* WHAT THE TASK ASKS *
Find the word "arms" in the listing, and copy out each line where it turns up.

* DATA SEGMENT *
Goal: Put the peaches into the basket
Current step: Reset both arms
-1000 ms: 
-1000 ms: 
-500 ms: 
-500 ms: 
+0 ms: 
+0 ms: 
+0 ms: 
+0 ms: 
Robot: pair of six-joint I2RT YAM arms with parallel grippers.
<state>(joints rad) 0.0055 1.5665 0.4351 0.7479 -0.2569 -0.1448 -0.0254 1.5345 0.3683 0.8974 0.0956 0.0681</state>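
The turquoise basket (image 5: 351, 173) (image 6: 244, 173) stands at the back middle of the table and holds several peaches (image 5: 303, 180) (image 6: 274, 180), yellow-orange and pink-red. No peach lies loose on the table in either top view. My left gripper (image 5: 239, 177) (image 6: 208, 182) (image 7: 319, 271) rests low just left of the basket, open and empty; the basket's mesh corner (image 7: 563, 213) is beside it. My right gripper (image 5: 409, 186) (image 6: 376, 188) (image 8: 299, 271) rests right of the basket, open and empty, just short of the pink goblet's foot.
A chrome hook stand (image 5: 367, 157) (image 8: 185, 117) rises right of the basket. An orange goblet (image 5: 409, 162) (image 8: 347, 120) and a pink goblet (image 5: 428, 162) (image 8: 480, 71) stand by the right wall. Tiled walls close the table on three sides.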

* RESPONSE *
Current step: Reset both arms
Robot: pair of six-joint I2RT YAM arms with parallel grippers.

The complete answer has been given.